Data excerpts
********************

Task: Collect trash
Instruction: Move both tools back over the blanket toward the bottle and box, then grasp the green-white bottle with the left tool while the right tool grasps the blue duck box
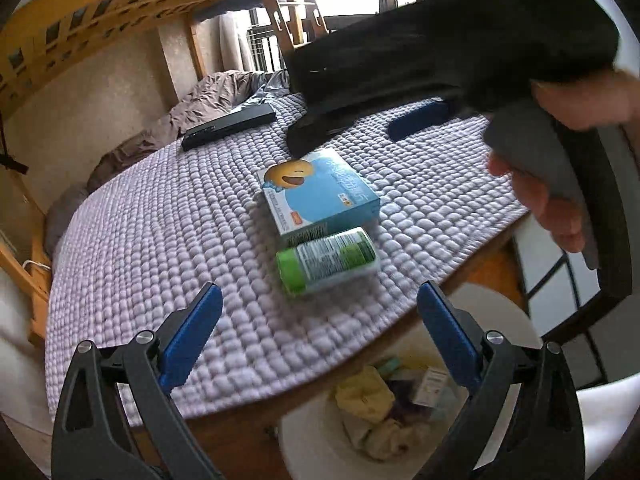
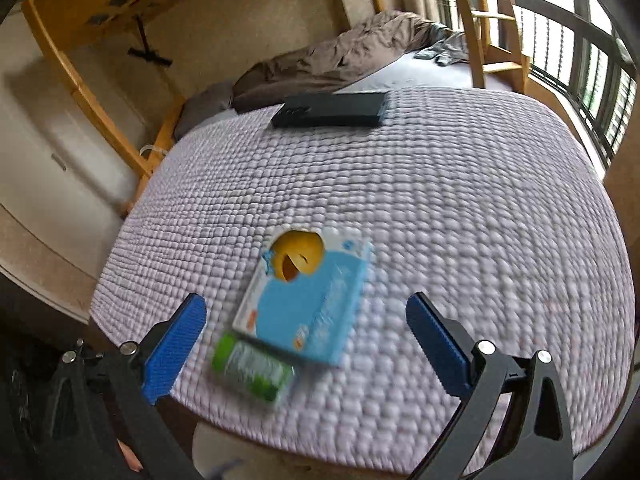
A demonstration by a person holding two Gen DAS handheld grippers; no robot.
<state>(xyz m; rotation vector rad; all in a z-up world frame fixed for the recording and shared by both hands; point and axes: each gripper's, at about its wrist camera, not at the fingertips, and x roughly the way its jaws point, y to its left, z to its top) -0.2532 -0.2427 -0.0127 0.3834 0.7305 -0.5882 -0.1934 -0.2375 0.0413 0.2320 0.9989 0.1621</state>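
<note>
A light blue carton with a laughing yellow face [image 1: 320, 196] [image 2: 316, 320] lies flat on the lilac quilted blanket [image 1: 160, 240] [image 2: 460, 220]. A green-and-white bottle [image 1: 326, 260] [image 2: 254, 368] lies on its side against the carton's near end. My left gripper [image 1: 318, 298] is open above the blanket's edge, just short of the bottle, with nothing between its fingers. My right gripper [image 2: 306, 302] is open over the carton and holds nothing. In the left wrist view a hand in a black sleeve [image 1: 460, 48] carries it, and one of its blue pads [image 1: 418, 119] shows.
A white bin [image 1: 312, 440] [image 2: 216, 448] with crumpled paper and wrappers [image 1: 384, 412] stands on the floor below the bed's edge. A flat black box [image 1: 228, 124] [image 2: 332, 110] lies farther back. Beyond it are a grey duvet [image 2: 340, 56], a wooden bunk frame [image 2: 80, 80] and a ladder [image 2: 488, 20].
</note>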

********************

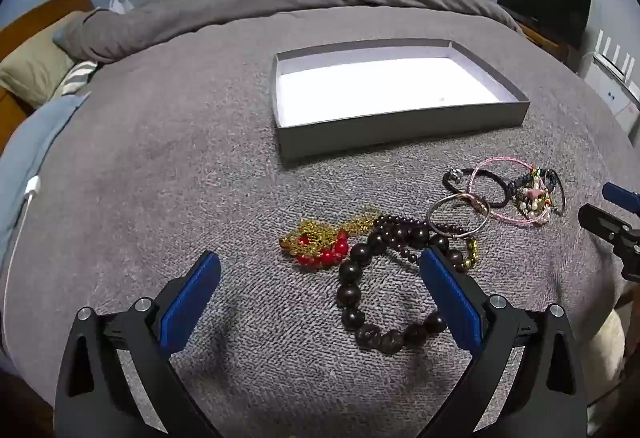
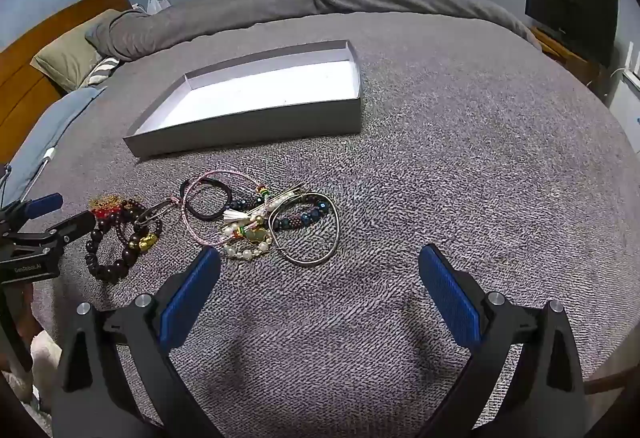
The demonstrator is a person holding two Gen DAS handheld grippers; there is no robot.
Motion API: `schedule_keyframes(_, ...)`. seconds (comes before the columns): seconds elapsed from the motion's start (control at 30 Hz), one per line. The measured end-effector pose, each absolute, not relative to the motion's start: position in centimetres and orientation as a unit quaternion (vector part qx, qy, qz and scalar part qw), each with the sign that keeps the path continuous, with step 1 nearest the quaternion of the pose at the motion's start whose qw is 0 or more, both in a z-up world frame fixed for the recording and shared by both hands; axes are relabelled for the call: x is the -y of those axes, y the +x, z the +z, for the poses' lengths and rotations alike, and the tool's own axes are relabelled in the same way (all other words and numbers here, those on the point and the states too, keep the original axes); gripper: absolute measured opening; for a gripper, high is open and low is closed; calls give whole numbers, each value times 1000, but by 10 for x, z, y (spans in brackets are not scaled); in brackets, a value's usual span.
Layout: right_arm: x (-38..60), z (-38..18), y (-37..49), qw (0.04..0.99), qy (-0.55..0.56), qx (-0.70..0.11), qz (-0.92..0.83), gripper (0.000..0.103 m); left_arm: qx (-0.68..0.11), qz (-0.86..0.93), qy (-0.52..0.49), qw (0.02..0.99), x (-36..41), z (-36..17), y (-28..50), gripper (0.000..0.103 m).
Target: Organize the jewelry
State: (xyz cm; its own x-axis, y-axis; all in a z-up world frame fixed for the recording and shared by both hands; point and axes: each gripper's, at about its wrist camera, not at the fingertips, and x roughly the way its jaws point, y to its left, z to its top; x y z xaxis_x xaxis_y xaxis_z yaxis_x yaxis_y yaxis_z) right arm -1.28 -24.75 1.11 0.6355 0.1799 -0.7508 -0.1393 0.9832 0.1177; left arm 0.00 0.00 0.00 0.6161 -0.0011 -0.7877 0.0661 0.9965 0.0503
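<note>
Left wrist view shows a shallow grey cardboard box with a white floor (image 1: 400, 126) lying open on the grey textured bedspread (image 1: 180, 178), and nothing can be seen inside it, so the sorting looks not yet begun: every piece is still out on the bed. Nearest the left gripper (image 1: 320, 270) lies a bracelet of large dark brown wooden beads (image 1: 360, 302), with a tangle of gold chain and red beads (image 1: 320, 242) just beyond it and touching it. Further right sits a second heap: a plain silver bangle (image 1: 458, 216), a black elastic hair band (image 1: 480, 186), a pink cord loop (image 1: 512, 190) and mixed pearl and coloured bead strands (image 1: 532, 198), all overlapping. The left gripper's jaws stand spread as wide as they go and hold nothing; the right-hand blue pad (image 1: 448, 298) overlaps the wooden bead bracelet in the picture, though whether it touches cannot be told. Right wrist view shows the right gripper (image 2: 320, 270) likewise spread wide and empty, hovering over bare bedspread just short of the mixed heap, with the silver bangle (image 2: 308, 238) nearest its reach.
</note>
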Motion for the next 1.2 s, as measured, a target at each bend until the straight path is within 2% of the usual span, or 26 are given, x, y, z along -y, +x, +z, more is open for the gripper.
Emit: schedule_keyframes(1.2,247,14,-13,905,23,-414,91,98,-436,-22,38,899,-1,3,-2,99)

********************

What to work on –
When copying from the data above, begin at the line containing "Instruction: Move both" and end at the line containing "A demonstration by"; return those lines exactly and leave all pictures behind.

Answer for this exercise –
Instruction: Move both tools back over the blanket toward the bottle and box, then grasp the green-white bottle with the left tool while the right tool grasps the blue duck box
A demonstration by a person holding two Gen DAS handheld grippers; no robot.

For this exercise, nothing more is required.